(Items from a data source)
----------
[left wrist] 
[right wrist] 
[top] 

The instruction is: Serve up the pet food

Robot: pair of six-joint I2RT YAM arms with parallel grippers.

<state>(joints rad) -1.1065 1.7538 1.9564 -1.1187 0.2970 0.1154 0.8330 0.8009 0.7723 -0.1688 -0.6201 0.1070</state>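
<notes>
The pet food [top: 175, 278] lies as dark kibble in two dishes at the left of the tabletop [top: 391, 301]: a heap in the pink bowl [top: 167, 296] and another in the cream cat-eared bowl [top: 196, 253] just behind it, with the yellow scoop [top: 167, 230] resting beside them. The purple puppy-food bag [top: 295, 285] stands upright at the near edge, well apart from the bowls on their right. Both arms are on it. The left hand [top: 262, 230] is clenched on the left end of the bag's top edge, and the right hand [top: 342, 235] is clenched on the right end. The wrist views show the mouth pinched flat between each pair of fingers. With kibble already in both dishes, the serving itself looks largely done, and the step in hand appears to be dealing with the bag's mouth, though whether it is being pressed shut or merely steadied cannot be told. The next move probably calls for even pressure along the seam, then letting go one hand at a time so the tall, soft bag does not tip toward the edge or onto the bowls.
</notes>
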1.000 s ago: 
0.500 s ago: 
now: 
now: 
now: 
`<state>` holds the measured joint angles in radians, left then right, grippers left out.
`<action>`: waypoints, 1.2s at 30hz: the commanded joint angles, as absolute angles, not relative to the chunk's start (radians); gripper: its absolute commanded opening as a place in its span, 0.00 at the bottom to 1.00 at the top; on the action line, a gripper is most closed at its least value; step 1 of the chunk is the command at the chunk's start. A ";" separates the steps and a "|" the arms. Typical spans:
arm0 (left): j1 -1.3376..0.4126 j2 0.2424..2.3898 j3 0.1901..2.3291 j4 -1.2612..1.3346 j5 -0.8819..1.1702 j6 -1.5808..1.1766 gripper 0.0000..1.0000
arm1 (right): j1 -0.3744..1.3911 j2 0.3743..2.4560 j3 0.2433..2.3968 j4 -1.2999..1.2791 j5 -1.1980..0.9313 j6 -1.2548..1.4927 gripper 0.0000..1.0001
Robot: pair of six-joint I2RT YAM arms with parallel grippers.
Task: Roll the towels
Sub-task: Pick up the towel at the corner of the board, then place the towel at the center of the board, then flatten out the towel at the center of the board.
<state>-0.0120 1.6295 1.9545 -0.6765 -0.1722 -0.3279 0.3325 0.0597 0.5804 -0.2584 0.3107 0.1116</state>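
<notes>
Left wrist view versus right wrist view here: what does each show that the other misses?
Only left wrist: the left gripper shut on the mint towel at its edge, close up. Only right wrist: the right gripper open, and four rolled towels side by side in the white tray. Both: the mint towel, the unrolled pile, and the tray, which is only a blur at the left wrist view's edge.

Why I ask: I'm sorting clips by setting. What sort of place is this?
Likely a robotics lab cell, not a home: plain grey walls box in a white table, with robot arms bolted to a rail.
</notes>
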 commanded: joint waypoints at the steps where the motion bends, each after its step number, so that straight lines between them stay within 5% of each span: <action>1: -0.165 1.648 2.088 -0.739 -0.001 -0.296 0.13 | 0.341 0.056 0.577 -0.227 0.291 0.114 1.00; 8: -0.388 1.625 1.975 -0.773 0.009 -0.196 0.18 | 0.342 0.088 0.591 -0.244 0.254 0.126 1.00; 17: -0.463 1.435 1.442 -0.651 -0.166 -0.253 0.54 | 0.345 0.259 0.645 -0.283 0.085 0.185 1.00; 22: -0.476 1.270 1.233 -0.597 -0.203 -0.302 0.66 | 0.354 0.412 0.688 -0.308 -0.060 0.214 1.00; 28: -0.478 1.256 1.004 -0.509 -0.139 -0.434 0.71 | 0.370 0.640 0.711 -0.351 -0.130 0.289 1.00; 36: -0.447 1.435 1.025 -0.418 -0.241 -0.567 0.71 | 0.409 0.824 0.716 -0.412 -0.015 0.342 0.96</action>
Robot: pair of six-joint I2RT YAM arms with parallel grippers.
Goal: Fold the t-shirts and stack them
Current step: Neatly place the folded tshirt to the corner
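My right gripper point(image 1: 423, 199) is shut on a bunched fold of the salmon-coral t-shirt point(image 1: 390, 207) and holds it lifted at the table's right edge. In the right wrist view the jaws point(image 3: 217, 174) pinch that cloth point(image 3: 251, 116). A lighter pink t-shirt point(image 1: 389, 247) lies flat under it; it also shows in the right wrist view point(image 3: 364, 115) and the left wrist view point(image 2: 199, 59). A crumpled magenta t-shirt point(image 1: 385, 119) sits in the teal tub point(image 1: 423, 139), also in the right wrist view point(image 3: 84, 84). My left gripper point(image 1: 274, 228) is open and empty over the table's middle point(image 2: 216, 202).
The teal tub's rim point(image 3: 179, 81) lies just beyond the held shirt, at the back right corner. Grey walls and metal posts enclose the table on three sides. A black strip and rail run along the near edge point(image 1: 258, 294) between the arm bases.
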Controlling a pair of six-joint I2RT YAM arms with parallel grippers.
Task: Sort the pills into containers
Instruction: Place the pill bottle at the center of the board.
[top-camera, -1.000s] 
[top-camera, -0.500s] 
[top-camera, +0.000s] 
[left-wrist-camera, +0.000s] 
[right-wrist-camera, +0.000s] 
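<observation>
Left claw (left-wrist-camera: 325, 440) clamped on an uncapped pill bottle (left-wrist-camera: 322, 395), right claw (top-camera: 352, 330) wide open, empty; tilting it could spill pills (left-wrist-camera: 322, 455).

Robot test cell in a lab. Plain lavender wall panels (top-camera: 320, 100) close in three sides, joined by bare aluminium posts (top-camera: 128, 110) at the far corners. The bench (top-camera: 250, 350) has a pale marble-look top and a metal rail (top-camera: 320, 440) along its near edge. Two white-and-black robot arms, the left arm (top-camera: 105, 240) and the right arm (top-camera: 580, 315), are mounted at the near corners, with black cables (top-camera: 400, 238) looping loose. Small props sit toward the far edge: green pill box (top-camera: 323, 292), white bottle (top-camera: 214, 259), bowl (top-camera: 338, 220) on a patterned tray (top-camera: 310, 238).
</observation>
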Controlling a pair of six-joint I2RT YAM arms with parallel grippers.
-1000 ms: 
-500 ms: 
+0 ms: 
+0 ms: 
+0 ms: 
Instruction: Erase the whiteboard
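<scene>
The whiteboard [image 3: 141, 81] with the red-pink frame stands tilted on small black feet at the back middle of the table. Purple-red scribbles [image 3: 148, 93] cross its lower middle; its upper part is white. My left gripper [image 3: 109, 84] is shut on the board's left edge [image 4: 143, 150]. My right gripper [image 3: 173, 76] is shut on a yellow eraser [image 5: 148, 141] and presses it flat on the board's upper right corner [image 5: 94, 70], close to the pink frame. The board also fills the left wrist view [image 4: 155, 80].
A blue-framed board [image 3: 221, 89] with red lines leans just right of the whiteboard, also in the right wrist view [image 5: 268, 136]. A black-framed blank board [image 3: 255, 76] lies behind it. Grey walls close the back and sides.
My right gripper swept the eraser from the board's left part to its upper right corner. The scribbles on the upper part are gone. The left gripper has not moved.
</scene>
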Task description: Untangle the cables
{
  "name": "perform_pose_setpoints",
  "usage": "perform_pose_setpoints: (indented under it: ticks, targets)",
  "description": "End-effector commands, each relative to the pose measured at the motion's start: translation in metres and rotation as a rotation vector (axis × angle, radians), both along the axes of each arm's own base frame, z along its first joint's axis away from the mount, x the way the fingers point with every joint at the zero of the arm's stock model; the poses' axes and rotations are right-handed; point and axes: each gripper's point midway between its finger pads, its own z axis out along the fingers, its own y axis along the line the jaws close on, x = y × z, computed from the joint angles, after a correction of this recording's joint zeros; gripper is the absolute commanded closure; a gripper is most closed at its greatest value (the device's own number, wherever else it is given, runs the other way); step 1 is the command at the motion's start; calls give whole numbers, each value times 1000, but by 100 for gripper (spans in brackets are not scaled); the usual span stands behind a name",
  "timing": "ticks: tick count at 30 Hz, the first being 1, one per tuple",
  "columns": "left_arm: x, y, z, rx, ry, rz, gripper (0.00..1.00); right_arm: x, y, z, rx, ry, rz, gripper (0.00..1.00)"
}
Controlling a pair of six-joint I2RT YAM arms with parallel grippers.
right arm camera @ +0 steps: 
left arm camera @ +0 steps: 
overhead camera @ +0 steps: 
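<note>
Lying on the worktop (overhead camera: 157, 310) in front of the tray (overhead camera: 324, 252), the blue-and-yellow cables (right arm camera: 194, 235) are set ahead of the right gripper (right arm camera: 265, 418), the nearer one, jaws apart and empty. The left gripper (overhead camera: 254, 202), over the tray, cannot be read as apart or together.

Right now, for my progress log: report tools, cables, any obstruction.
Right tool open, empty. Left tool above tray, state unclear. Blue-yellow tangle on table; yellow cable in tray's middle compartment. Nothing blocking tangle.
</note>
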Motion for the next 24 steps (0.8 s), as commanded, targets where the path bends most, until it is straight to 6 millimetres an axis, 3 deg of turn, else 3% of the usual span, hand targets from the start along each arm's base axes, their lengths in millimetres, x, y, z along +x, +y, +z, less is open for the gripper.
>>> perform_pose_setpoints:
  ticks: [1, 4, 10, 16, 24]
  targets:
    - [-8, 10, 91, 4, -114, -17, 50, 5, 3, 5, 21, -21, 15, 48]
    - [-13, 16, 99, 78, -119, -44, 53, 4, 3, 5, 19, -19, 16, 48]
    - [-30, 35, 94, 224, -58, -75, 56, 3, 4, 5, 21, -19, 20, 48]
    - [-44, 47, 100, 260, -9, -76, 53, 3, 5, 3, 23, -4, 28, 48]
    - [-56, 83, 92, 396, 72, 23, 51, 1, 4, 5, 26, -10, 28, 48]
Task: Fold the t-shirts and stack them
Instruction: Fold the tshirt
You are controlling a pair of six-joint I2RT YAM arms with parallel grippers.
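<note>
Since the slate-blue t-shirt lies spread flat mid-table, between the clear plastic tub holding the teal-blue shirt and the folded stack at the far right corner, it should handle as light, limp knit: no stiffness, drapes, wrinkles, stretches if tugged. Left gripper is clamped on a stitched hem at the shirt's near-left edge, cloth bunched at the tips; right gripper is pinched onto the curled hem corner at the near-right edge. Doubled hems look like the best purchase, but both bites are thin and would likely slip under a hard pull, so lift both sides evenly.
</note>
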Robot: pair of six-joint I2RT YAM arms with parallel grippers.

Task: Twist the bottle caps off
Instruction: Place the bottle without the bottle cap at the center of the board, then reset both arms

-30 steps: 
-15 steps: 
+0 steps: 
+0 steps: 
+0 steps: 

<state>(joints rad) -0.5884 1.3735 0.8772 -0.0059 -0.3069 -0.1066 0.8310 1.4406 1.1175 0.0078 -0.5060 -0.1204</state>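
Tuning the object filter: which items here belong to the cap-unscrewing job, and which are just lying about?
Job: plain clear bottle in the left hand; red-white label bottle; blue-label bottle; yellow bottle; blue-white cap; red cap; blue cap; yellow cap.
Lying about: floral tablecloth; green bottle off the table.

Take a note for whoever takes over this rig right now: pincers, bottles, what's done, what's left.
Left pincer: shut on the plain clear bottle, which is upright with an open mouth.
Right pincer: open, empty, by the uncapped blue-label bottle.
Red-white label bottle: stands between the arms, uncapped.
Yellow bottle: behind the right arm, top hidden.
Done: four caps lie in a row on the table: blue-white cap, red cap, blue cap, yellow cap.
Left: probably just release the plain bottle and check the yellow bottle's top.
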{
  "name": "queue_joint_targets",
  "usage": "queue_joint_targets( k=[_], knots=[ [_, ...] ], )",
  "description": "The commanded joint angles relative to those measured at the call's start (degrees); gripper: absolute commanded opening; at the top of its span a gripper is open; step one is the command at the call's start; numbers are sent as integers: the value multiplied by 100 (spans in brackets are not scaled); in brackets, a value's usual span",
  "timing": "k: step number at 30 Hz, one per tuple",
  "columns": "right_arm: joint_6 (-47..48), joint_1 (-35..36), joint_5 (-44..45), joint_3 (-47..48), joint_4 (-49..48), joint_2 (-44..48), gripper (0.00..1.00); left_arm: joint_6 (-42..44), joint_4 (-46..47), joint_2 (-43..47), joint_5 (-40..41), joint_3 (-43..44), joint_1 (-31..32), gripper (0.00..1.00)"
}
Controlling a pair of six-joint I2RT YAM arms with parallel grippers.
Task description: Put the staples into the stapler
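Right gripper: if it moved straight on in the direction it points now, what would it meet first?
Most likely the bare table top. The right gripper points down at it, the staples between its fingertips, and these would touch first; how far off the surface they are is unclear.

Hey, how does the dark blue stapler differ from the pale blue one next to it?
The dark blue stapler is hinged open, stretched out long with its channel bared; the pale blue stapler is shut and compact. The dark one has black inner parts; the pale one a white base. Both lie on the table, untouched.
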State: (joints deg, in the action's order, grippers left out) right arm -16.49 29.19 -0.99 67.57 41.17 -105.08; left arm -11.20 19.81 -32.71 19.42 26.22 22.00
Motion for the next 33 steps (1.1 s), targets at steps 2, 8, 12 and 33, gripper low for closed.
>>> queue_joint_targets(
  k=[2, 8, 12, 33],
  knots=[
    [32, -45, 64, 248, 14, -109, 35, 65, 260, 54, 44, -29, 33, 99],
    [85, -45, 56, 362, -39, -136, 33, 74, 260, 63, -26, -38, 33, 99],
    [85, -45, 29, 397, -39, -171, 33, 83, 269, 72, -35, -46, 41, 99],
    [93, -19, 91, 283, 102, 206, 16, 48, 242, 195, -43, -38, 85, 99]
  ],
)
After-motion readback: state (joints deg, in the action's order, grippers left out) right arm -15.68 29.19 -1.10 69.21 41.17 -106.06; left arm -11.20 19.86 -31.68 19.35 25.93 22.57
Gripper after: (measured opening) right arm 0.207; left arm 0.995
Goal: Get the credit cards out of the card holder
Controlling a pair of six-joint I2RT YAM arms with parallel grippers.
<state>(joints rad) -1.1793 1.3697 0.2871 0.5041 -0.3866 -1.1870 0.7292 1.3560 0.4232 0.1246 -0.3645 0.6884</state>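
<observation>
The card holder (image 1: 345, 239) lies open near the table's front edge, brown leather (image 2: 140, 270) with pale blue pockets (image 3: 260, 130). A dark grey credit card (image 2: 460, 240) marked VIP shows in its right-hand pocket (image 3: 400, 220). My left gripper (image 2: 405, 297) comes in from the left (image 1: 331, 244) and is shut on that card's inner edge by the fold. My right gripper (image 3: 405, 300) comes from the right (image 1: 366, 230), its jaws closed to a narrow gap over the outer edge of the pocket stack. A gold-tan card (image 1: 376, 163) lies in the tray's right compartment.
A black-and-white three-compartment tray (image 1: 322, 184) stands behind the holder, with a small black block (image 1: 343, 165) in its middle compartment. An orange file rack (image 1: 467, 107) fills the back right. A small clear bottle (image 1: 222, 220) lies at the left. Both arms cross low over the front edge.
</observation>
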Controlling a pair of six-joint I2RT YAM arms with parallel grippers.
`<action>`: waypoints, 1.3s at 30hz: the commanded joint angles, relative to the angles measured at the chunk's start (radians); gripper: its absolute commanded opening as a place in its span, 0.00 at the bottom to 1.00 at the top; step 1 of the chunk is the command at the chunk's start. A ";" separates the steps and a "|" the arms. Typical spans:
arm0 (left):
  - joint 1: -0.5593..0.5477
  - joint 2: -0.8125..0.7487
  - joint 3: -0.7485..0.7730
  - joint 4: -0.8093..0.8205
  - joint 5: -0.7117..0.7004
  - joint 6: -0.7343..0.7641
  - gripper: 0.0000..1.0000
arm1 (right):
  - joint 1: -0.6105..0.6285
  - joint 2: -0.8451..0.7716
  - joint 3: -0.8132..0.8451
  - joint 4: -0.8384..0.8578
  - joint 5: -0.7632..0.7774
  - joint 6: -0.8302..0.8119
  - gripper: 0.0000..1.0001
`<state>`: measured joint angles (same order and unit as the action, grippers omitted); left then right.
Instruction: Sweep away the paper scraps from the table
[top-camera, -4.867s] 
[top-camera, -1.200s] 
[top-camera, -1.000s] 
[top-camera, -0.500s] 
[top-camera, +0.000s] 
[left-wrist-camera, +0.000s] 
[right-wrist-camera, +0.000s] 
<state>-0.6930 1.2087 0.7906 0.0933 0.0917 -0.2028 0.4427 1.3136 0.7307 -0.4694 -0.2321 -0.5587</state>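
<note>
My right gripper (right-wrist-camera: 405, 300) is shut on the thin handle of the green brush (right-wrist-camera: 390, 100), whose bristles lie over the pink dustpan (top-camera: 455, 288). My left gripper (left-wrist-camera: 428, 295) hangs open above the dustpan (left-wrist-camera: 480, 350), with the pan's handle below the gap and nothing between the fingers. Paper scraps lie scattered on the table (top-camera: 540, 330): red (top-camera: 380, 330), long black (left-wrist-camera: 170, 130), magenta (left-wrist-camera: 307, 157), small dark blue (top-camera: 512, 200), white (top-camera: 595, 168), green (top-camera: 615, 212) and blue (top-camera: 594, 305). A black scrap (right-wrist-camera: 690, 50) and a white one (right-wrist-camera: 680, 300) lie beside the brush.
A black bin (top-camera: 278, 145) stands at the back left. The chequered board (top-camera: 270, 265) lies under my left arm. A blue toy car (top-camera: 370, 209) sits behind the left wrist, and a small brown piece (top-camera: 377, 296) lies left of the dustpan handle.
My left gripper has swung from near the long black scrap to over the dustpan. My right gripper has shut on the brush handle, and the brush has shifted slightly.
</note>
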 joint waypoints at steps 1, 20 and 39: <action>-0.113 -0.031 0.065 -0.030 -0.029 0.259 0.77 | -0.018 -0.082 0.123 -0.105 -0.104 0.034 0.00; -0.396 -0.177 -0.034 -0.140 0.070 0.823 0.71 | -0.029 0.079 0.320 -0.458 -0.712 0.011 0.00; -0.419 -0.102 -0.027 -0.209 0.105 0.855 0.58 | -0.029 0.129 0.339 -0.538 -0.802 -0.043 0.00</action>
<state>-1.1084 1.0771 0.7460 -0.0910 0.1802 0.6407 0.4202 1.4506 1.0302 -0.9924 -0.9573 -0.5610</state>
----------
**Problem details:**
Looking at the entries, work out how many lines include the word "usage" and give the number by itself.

**Expected output:**
2